Un jugement de la Cour du Québec rendu à la fin d’avril est venu rappeler aux assureurs qu’ils doivent s’assurer que l’information qu’ils transmettent à leurs clients soit bien comprise, et ce, qu’ils aient lu leur contrat d’assurance d’un bout à l’autre ou non.
SSQ Groupe financier s’est ainsi vu obligé de verser près de 50 000 $ à l’un de ses assurés pour cette raison, reliée à une cascade d’évènements faisant en sorte que son client Gérard Scheubel a décidé de prendre le chemin des tribunaux pour faire valoir ses droits.
La cause
Celui-ci avait souscrit à une assurance collective auprès de son employeur de 1996 à 2016.
En janvier 2016, M. Scheubel prépare sa retraite prévue pour le mois de mai. Sachant qu’il ne pourra plus bénéficier de la couverture d’assurance de son employeur. Il décide alors de se renseigner sur les produits d’assurance-santé individuelle.
SSQ étant le preneur de risques de son employeur, il contacte donc l’assureur, qui lui fait parvenir une trousse d’information, contenant divers dépliants présentant deux produits d’assurance. Par la suite, M. Scheubel joint une conseillère financière, Mélissa Noël, pour acheter une police d’assurance individuelle.
Se fiant aux dépliants, il choisit l’option la moins chère, qui, de ce qu’il comprend, vient avec une protection d’assurance voyage de 180 jours et d’un montant de réclamations maximal de 5 millions de dollars par voyage. Comme il passe ses hivers en Floride, il souhaitait avoir une couverture le protégeant lors de ses séjours. La police entre ainsi en vigueur en mai 2016.
En février 2017, M. Scheubel a un malaise, nécessitant un transport en hélicoptère. Avec les examens qu’il subit, la facture s’élève à 42 367,44 $. Il soumet la réclamation à SSQ, qui la refuse. L’assureur affirme que la protection pour les voyages n’était pas incluse dans la protection achetée par M. Scheubel.
Le détail du litige
Le litige a alors pris le chemin des tribunaux. Le juge Christian Brunelle tranchera le débat. Celui-ci s’est questionné sur l’interprétation donnée par M. Scheubel à son contrat.
Il apparaît en fait qu’il y avait une troisième option disponible pour M. Scheubel, mais que celle-ci n’était pas incluse dans les dépliants markéting qui lui ont été transmis. SSQ avait l’habitude de ne promouvoir que les deux autres options auprès des futurs retraités perdant la couverture de leur employeur. L’option de base choisie par M. Scheubel ne comprenait donc pas l’assurance voyage.
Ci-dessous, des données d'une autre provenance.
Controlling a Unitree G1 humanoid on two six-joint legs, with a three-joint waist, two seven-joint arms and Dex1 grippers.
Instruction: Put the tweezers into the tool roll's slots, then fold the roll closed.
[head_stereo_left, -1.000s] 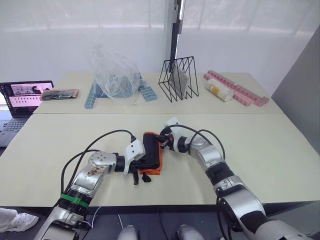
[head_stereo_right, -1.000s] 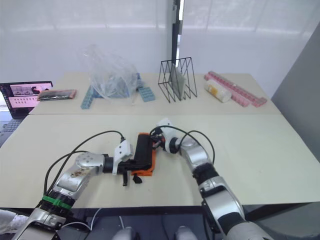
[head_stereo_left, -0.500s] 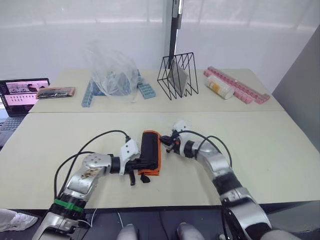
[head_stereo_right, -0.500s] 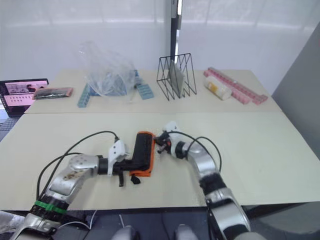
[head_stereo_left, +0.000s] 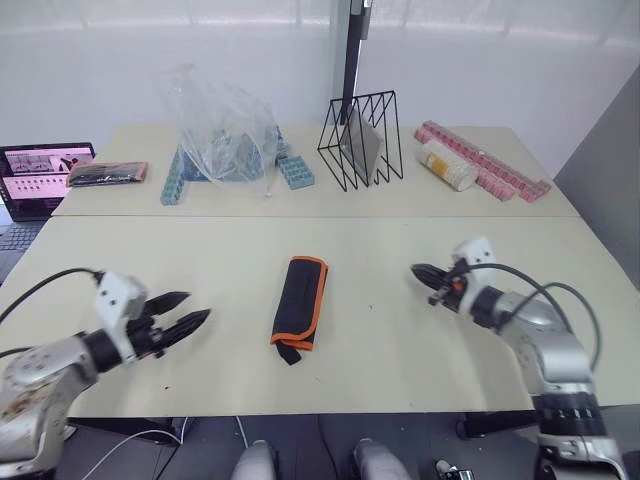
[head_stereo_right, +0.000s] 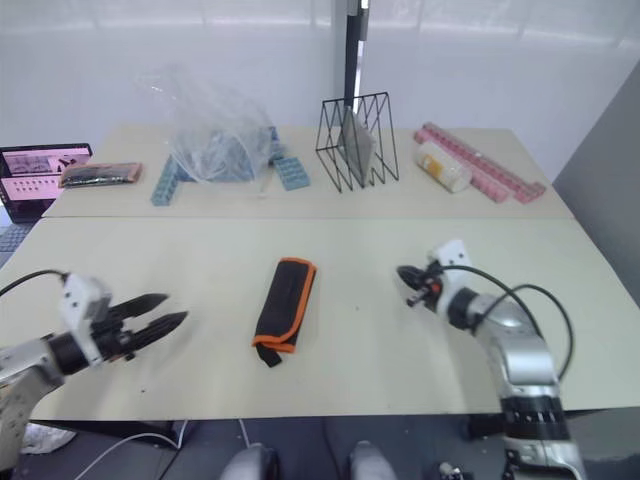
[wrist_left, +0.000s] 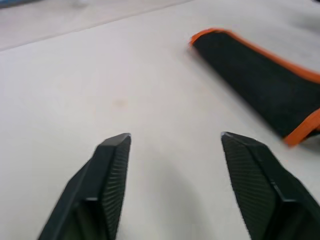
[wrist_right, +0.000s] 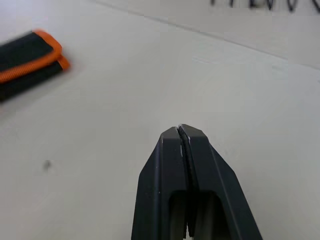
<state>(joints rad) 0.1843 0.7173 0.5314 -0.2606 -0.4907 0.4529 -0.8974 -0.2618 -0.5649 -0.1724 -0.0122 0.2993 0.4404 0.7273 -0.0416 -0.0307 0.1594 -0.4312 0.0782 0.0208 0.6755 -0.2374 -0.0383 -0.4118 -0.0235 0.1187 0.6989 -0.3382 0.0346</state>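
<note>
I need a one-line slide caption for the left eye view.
Folded black fabric tool roll with orange binding lies between open left gripper and shut right gripper.

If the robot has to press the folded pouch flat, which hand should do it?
Probably the left hand. Its fingers are open and point at the tool roll. The right hand is shut, and stands about as far from the roll.

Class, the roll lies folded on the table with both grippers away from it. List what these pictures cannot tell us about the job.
- The tweezers and the slots: hidden inside the folded tool roll, so their number cannot be checked.
- Its strap: too small in the eye views to judge whether it is fastened.
- Its far end: cut off by the left wrist view's edge.
</note>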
Comment se fait-il que M. Scheubel ait compris que l’assurance voyage était incluse ? Il l’aurait su s’il avait lu sa police d’assurance, se sont défendus SSQ et la conseillère Mélissa Noël. Il n’a donc pas rempli son devoir de se renseigner, selon eux.
Est-on obligé de lire son contrat d’assurance ?
Cet argument n’a pas convaincu le juge Brunelle. Il a écrit dans son jugement qu’il n’y avait pas de loi qui oblige un assuré à lire son contrat d’assurance.
« M. Scheubel est en droit de se fier à l’expertise et aux conseils de son courtier. Autrement, le courtier pourrait s’exonérer de sa responsabilité en reprochant au client de ne pas avoir trouvé et corrigé sa propre erreur », ajoute le juge Brunelle.
Ce dernier va aussi plus loin dans son analyse. « Quand la stratégie markéting d’une société d’assurance a pour effet de confondre la personne ordinaire plutôt que de la renseigner adéquatement sur les différences subtiles entre les diverses protections offertes, cela met en cause le devoir d’information et de conseil de cette société et engage sa responsabilité », a-t-il aussi écrit.
Maurice Charbonneau, avocat et président de Charbonneau, avocats conseils, a aussi analysé ce jugement. Il en tire la conclusion suivante.
« Il est vrai que le demandeur n’a pas lu la police d’assurance transmise une fois la souscription effectuée. Cependant, l’époque où les tribunaux exigeaient de l’assuré qu’il en prenne connaissance semble aujourd’hui révolue. »
Au final, la Cour a condamné SSQ à payer à M. Scheubel la somme de 48 290,58 $, plus un intérêt de 5 % calculé annuellement.